Literature DB >> 19173304

Matrilysin (MMP-7) cleaves C-type lectin domain family 3 member A (CLEC3A) on tumor cell surface and modulates its cell adhesion activity.

Jun Tsunezumi1, Shouichi Higashi, Kaoru Miyazaki.   

Abstract

Matrilysin (MMP-7) plays important roles in tumor progression. Previous studies have suggested that MMP-7 binds to tumor cell surface and promotes their metastatic potential. In this study, we identified C-type lectin domain family 3 member A (CLEC3A) as a membrane-bound substrate of MMP-7. Although this protein is known to be expressed specifically in cartilage, its message was found in normal breast and breast cancer tissues as well as breast and colon cancer cell lines. Because few studies have been done on CLEC3A, we overexpressed its recombinant protein in human cancer cells. CLEC3A was found in the cell membrane, extracellular matrix (ECM), and culture medium of the CLEC3A-expressing cells. CLEC3A has a basic sequence in the NH(2)-terminal domain and showed a strong heparin-binding activity. MMP-7 cleaved the 20-kDa CLEC3A protein, dividing it to a 15-kDa COOH-terminal fragment and an NH(2)-terminal fragment with the basic sequence. The 15-kDa fragment no longer had heparin-binding activity. Treatment of the CLEC3A-expressing cells with MMP-7 released the 15-kDa CLEC3A into the culture supernatant.
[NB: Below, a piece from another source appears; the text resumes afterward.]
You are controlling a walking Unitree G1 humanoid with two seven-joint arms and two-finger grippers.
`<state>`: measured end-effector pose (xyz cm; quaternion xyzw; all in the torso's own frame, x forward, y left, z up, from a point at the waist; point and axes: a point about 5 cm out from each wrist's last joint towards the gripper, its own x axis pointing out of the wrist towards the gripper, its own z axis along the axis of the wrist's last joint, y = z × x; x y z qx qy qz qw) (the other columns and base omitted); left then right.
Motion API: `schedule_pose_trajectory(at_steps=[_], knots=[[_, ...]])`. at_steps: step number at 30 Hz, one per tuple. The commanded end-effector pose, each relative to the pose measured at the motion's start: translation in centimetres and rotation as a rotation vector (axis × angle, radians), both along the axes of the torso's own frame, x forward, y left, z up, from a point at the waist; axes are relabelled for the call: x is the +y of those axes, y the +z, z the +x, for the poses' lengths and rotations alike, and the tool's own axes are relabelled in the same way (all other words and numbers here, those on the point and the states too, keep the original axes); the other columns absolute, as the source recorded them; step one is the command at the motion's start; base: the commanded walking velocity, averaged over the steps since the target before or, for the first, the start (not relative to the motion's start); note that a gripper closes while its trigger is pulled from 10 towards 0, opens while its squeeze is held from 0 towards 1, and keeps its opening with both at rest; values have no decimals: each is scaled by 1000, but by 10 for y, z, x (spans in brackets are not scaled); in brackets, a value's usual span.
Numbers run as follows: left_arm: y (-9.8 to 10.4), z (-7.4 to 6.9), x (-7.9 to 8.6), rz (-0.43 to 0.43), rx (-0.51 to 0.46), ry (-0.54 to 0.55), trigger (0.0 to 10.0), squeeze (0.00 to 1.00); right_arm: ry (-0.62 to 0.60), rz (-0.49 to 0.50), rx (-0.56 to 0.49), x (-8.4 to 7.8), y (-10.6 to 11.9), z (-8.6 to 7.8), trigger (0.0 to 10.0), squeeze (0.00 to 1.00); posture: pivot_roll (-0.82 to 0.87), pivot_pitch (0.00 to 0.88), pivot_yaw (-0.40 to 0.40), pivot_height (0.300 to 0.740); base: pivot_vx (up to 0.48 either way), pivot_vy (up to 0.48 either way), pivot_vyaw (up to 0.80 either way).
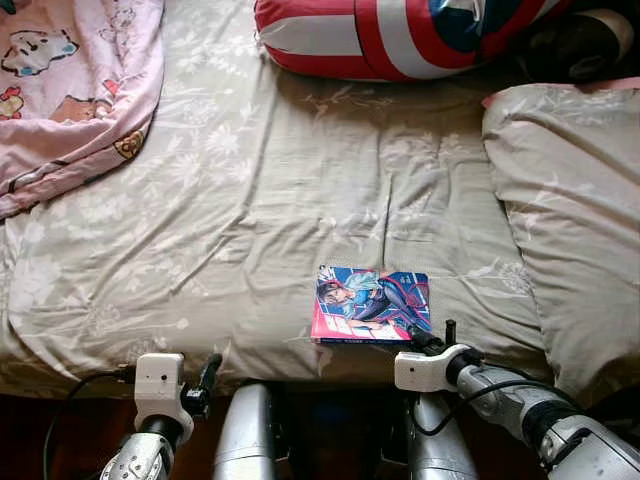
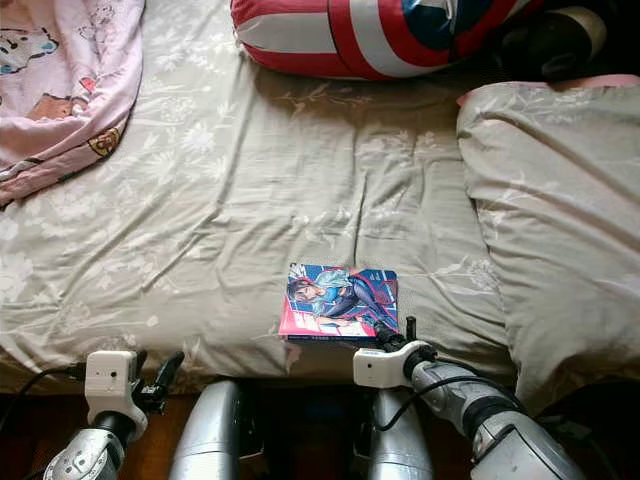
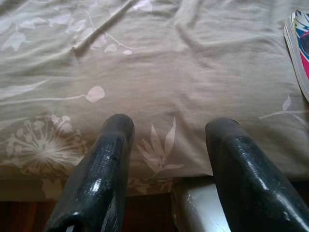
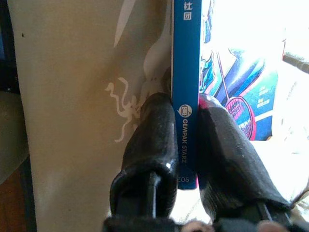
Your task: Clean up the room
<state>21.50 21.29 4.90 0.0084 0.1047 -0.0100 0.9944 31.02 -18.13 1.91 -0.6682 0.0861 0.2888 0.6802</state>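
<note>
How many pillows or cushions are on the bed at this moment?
2. A round red, white and blue shield cushion lies at the far edge of the bed; a pillow in the sheet's beige floral fabric lies along the robot's right side. More may lie outside the frame.

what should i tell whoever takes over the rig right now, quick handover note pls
Right gripper: fingers either side of the comic book's blue spine at the bed's near edge, book not lifted yet.
Left gripper: open, holding nothing, hovering at the bed sheet's near edge.
Elsewhere on the bed: pink blanket, shield-pattern cushion, pillow.
Done: book gripped.
Left: lift it and put it away; nothing else looks tidied yet.
</note>
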Motion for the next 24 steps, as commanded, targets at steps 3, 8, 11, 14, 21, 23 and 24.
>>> schedule_pose_trajectory(at_steps=[3,8,11,14,21,23,24], knots=[[-7,-7,3,4,42,9,10000,0,-9,-23,68,-5,-12,-12,10000,894,214,370,19,626,0,0,0],[-7,-6,1,0,42,7,10000,0,-31,-48,70,-12,-12,-11,10000,0,210,366,16,626,0,0,0],[-7,-5,0,-3,42,7,10000,0,-42,-55,69,-16,-13,-13,10000,0,209,366,15,626,0,0,0],[-7,-4,-2,-6,41,5,10000,0,-40,-71,73,-19,-14,-14,10000,0,209,364,15,626,0,0,0],[-8,-2,-2,-7,41,5,10000,0,-92,-48,78,-24,-10,-10,10000,0,199,362,12,626,0,0,0],[-8,-2,-2,-7,41,5,10000,0,-117,-19,91,-23,-10,-11,10000,0,196,358,12,626,0,0,0],[-8,-1,-2,-7,41,5,10000,0,-130,0,97,-23,-11,-11,10000,0,197,358,12,626,0,0,0]])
Furthermore, the 20-kDa CLEC3A promoted cell adhesion to laminin-332 and fibronectin substrates, but this activity was abrogated by the cleavage by MMP-7. These results suggest that CLEC3A binds to heparan sulfate proteoglycans on cell surface, leading to the enhancement of cell adhesion to integrin ligands on ECM. It can be speculated that the cleavage of CLEC3A by MMP-7 weakens the stable adhesion of tumor cells to the matrix and promotes their migration in tumor microenvironments.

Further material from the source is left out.